In the present invention of such a configuration, only four frequencies can be selected for the purpose of explanation, but of course, more frequencies can be selected. Briefly describing the operation of the oscillator circuit of the present invention, when the user selects the current desired frequency in the switch unit 20, one of the corresponding oscillator (F1, F2, F3, F4) corresponding to the signal corresponding to Rash. This signal is amplified by the preamplifier 22 and the power amplifier 23, and then a low frequency current is output through the terminals a and b. At this time, in order to detect the output current level, the low frequency current is adjusted to the current required by the user by the resistor R1 and the variable resistor R2. As shown in the drawing, the resistor R1 is connected to the output terminal b and the other terminal is connected to the ground, thereby minimizing the influence of noise. In addition, the variable resistor R2 connected in parallel to the resistor R1 may be appropriately adjusted according to each frequency selected by the user to detect the output current level, where the detected current is a level sensing circuit 24. Is applied. The level sensing circuit 24 provides the shaped current detection amount to the automatic gain control circuit 25. The automatic gain control circuit 25 automatically controls the gain of the preamplifier 22 so that its output is always constant. I can do it.

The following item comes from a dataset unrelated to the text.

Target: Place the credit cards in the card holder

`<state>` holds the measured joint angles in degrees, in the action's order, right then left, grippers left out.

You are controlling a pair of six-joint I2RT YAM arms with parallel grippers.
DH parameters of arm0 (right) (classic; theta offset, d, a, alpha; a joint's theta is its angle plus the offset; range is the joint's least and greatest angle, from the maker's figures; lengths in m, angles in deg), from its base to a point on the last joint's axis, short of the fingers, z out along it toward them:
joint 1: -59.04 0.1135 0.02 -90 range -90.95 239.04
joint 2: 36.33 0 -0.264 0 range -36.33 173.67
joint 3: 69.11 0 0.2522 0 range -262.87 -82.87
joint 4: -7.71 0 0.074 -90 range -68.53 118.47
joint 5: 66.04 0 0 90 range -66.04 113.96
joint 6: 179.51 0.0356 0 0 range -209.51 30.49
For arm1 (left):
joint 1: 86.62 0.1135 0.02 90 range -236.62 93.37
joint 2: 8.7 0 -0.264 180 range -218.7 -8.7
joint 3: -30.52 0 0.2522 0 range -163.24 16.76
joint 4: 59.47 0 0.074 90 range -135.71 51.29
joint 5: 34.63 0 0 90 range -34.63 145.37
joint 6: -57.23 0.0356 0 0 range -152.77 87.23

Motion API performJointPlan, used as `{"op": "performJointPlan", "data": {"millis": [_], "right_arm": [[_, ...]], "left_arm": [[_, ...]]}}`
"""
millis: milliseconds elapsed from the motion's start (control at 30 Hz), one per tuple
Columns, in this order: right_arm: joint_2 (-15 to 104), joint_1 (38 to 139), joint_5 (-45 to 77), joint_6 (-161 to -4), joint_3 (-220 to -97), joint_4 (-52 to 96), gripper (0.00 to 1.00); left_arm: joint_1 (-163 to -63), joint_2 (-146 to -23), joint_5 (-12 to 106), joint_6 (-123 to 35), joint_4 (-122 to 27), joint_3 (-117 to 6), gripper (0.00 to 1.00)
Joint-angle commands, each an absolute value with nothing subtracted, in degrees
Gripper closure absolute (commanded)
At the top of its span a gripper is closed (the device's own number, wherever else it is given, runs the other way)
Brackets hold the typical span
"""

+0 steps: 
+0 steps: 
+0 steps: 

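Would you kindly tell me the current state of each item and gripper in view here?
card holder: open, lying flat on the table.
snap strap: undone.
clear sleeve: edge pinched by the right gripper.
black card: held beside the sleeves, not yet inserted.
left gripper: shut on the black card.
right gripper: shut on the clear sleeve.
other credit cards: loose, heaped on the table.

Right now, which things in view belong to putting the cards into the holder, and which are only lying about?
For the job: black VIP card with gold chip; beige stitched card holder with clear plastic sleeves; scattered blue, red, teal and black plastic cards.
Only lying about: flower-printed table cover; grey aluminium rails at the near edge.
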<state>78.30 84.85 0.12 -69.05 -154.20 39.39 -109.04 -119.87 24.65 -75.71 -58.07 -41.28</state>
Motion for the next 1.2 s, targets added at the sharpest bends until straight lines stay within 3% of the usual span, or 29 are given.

As described above, according to the oscillation circuit according to the present invention, it is possible to reliably solve the conventional problem, and in addition, it is possible to accurately detect the level and keep the output level constant. The frequency can be chosen arbitrarily, and it can additionally generate higher output current than the prior art, further providing the advantage of laying the line of the induction loop over long distances.

Claims (1)

A frequency selection switch section 20 each selectable of a plurality of frequencies used; A plurality of oscillators 21 for oscillating the respective frequencies selected by the switch unit 20; A preamplifier 22 for first amplifying the oscillated frequency; A power amplifier (23) for second amplifying the amplified signal to output a low frequency signal to an induction loop line; A current limiting resistor (R1) connected to one of the output terminals of the power amplifier (23) to limit the current output from the power amplifier (23); A level detecting resistor (R2) connected in parallel to said resistor (R1) and detecting a current level of each of said low frequency signals that are adjustable in accordance with said selected frequency; A level sensing circuit (24) for shaping the detected current level and outputting the detected amount; And an automatic gain control circuit (25) which adjusts the output amount of the preamplifier (22) to be constant at all times in accordance with the standardized detection amount.